If the programmer doesn't want to use those type-specific functions,
CX still provides type inference in some cases. For example, instead
of writing i32.add(5, 5) you can just write 5 + 5. In this case,
CX is going to see that you're using 32-bit integers, and the parser
is going to transform that expression to i32.add(5, 5). However, if
you try to do 5 + 5L, i.e. if you try to add a 32-bit integer to a
64-bit integer, CX will throw a compile-time error because you're
mixing types.
The proper way to handle types in CX is to explicitly parse
everything. This way one can be sure that you're always going to be
handling the desired type. So, retaking the previous example, you'd
need to parse one of them to match the other's type, either
i32.i64(5) + 5L or 5 + i64.i32(5L).
Primitive Types
There are seven primitive types in CX: bool, str, byte, i32, i64, f32, and f64. Those represent Booleans (true or false), character strings, bytes, 32-bit integers, 64-bit integers, single precision and double precision floating-point numbers, respectively.
Global variables
Global variables are different from local variables regarding scope. Global variables are available to any function defined in a package, and to any package that is importing the package that contains that global declaration. An example of some global variables is shown below.
package main
var global1 i32
var global2 i64
func foo () {
i32.print(global1)
i64.print(global2)
}
func main () {
global1 = 5
global2 = 5L
i32.print(global1)
i64.print(global2)
}
In the example above we can see that both the main and foo
functions are printing the values of the two global variables
defined. They are going to print the same values, as they are
referring to the same variables.
Local variables
In contrast to global variables, local variables are constrained to the function where they are declared. This means that is not possible for another function to call a variable defined in another function.
package main
func foo () {
i32.print(local) // this expression will throw a compile-time error
}
func main () {
var local i32
local = 5
i32.print(5)
foo()
}
If you try to run the example above, CX will throw an error similar to
this: error: examples/testing.cx:4 identifier 'local' does not
exist, so CX will not even try to run that program. If we could
de-activate CX's compile-time type checking, and the program above
could make it to the runtime, CX would not print 5 when running
foo(), as that function is unaware of that variable.
Arrays
Arrays (or vectors) and multi-dimensional arrays (or matrices) can be declared using a syntax similar to C's.
package main
type Point struct {
x i32
y i32
}
func main () {
var arr1 [5]i32
var arr2 [5]Point
var arr3 [2][2]f32
arr1[0] = 10
arr2[1] = 20
}
In the example above we see the declaration of an array of 5 elements of type i32, followed by an array of the same cardinality but of type Point, which is a custom type. Custom types are discussed in a later section. Lastly, we see an example of a 2x2 matrix of type f32.

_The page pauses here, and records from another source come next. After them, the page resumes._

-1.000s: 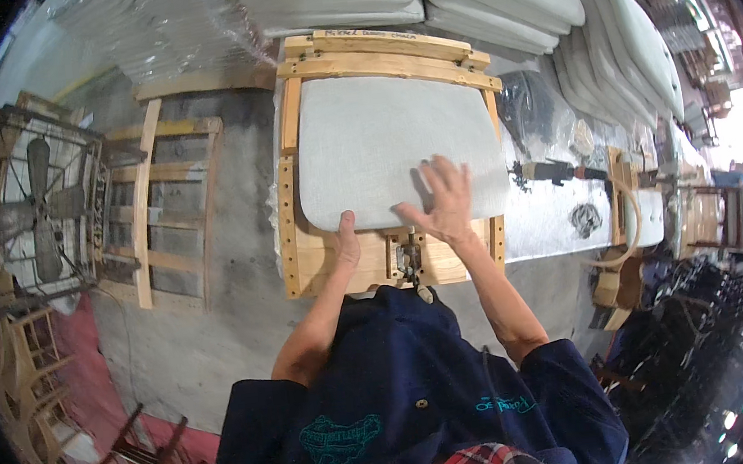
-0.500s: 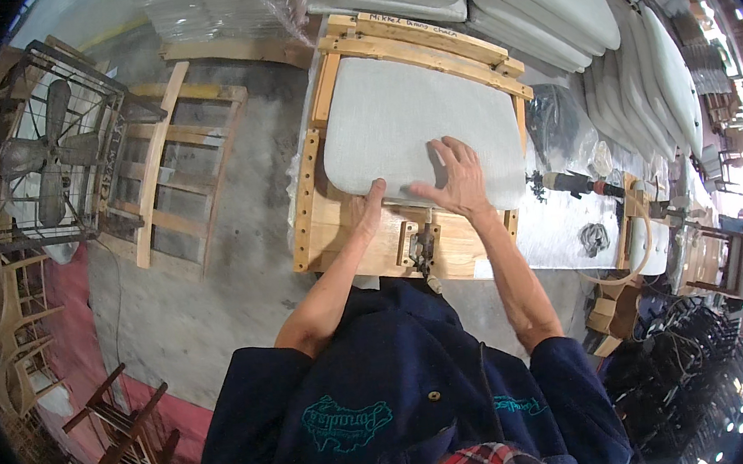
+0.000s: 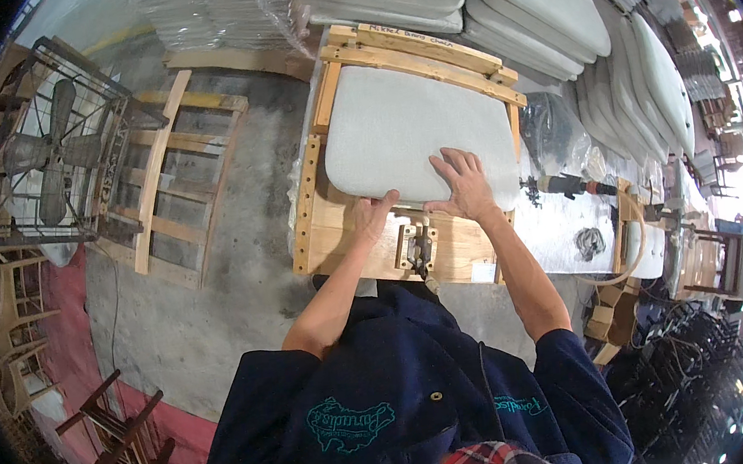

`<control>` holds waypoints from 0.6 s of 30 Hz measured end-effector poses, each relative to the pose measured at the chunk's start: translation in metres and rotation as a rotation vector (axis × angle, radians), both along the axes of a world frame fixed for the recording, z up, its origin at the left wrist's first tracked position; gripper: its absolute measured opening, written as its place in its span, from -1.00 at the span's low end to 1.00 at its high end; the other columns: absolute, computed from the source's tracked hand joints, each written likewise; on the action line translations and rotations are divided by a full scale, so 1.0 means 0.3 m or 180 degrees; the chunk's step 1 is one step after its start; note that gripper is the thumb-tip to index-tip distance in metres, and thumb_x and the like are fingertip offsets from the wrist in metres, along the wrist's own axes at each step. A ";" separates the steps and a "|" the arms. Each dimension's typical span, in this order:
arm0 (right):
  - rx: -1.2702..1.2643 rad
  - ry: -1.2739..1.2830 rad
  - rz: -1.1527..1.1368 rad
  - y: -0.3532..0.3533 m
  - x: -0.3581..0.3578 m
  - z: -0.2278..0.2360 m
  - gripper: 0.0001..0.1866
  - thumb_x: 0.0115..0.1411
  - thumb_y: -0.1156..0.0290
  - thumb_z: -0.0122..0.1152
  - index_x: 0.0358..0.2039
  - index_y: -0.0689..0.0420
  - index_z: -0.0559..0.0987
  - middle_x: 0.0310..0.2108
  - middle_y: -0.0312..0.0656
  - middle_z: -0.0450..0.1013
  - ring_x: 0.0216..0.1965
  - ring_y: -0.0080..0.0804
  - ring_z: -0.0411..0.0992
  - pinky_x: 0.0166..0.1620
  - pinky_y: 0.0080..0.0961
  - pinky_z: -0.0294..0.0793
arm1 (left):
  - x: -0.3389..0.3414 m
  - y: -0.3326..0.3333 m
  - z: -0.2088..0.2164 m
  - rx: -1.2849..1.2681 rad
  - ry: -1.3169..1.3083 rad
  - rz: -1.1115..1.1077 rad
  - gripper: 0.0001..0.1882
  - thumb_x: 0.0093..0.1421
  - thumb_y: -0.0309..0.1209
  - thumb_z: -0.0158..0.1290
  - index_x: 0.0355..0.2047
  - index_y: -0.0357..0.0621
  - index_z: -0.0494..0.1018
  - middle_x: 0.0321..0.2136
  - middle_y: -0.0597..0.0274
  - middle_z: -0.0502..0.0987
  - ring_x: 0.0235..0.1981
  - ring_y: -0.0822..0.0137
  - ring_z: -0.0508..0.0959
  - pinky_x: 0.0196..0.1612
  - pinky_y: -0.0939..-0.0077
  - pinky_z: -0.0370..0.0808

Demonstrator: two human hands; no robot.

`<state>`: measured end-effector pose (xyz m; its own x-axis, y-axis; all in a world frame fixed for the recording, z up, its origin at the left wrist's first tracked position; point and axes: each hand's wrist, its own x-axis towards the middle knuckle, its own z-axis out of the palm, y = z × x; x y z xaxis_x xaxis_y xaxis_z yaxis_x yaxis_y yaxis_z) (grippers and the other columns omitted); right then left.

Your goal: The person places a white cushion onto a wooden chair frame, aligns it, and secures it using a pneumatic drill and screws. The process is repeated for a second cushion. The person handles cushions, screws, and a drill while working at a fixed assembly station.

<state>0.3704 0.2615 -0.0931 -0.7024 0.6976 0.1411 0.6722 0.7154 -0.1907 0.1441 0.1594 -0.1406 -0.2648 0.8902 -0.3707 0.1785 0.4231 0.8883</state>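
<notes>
A pale grey padded chair seat (image 3: 411,133) lies flat inside a wooden jig (image 3: 307,207), its long far side near the jig's back rails. My left hand (image 3: 374,217) is at the seat's near edge, thumb pointing right along it; its other fingers are partly hidden at the edge and look closed on it. Farther right, my right hand (image 3: 465,188) rests spread on the seat's top, thumb reaching to the near edge. Between my forearms, a metal toggle clamp (image 3: 419,252) is mounted on the jig's wooden base.
Stacked grey seats (image 3: 538,11) stand behind the jig and to its right. A power tool (image 3: 570,185) lies on the white table surface (image 3: 562,235) with a coiled cord (image 3: 589,243). On the left are a large caged fan (image 3: 51,152) and a wooden pallet (image 3: 205,195).
My left hand has slid slightly right, its thumb turning from pointing onto the seat to lying along its edge. My right hand stays spread on the seat. The view has shifted slightly.
</notes>
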 end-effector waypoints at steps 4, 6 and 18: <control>0.0205 0.0170 -0.0102 -0.031 -0.008 0.001 0.03 -0.05 -0.40 0.36 0.26 0.09 0.41 0.21 0.06 0.32 0.25 0.11 0.26 0.28 0.09 0.22 | -0.003 0.002 0.019 -0.0003 0.0265 -0.0037 -0.19 0.22 0.31 0.03 -0.06 -0.31 0.61 -0.15 -0.25 0.65 -0.03 -0.22 0.60 0.05 0.03 0.46; 0.0292 0.0201 -0.0209 -0.051 -0.019 0.001 -0.01 0.00 -0.38 0.35 0.25 0.12 0.43 0.20 0.09 0.33 0.24 0.12 0.27 0.27 0.06 0.24 | -0.015 0.028 -0.018 -0.0311 0.0632 -0.0206 -0.12 0.19 0.39 -0.02 -0.17 -0.34 0.65 -0.25 -0.30 0.65 -0.10 -0.28 0.61 0.02 0.00 0.46; 0.0186 0.0644 -0.0852 0.016 -0.143 -0.089 -0.11 0.06 -0.34 0.33 0.18 0.12 0.50 0.15 0.02 0.40 0.23 0.03 0.29 0.28 0.06 0.19 | 0.037 0.009 -0.012 0.0370 0.0326 0.0527 -0.24 0.27 0.23 0.01 -0.30 -0.41 0.63 -0.33 -0.29 0.63 -0.15 -0.27 0.59 0.02 -0.01 0.40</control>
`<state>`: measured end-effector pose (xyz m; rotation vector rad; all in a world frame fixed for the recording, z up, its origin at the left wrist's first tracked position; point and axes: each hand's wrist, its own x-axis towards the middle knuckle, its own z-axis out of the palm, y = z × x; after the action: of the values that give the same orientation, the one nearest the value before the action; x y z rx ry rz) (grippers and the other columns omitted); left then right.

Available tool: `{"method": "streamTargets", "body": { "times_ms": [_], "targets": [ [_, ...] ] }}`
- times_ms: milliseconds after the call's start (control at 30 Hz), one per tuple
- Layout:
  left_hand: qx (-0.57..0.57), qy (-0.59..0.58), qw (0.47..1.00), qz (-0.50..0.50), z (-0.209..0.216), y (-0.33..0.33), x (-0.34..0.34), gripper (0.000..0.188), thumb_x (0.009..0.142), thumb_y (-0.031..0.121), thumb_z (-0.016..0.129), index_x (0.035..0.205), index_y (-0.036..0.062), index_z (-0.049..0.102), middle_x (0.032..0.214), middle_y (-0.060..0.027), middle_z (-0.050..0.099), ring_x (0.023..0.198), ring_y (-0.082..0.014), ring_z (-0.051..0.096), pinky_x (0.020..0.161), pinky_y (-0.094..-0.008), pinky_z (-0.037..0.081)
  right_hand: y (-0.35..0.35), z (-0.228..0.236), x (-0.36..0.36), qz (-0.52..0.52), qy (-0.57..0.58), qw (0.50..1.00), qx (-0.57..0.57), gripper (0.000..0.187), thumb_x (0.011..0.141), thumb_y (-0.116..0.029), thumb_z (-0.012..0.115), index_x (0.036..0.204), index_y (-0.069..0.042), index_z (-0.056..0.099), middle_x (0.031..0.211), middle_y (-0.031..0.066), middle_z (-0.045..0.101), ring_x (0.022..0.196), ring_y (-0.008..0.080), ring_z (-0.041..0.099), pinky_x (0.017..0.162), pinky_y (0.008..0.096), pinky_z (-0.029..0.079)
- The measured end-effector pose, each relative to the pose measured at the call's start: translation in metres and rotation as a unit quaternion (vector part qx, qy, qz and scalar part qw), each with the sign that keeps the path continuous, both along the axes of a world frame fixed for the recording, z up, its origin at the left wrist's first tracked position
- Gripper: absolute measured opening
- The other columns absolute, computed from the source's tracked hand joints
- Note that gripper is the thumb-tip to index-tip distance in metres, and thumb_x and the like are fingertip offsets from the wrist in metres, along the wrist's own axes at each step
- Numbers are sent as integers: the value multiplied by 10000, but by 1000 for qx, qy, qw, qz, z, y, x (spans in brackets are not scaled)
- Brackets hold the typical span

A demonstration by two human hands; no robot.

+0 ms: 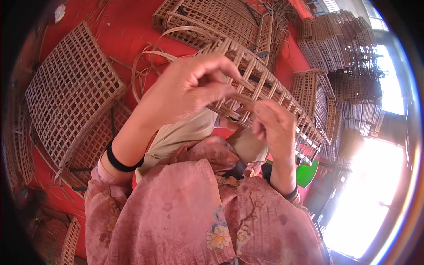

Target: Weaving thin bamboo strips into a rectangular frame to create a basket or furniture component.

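My left hand (187,88) reaches across the near side of a woven cane basket frame (282,99), its thumb and forefinger pinched on a flat cane strip (242,97). The strip spans the short gap to my right hand (274,121), whose curled fingertips grip it as well. Slanting from upper left to lower right over my lap, the frame has open slats and a thick wrapped rim. Long loops of pale cane (142,66) trail off to the left behind my left wrist; whether they join the held strip is hidden.
A large lattice panel (73,92) leans at the left on the red floor covering (123,33). Another woven basket (216,20) lies beyond the frame. Tall stacks of woven pieces (327,42) stand at the right, near a bright opening. A green object (307,173) is by my right forearm.
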<state>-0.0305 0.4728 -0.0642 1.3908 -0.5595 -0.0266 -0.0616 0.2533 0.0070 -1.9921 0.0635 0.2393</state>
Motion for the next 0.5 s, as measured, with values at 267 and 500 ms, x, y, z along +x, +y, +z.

Lastly, we can see how we can initialize an array using the bracket
notation, e.g. arr1[0] = 10.
Slices
Golang-like slices exist in CX (dynamic arrays). Slices are declared similarly to arrays, with the only difference that the size is omitted.
package main
type Point struct {
x i32
y i32
}
func main () {
var slc1 []i32
var slc2 []Point
var slc3 [][]f32
}
Slices, unlike arrays, cannot be directly initialized using the
bracket notation (unless you use the native function make
first). You can use the bracket notation to reassign values to a
slice, once an element associated to the index that you want to use
already exists, as shown in the example below.
package main
func main () {
var slc []i32
slc = append(slc, 1)
slc = append(slc, 2)
slc[0] = 10
slc[2] = 30 // This is not allowed, as len(slc) == 2, not 3
}
As this behavior is more related to the logic behind slices, it is further explained in the Runtime->Data Structures->Slices section.
Literals
A literal is any data structure that is not being referenced by any
variable yet. For example: 1, true, []i32{1, 2, 3}, Point{x:
10, y: 20}.
Particularly, it is worth noting the cases of array, slice and struct literals.
package main
type Point struct {
x i32
y i32
}
func main () {
var a Point
var b [5]i32
var c []i32
a = Point{x: 10, y: 20}
b = [5]i32{1, 2, 3, 4, 5}
c = []i32{100, 200, 300}
}
In the example above we can see examples of struct (Point{x: 10,
y: 20}), array ([5]i32{1, 2, 3, 4, 5}), and slice ([]i32{100, 200, 300})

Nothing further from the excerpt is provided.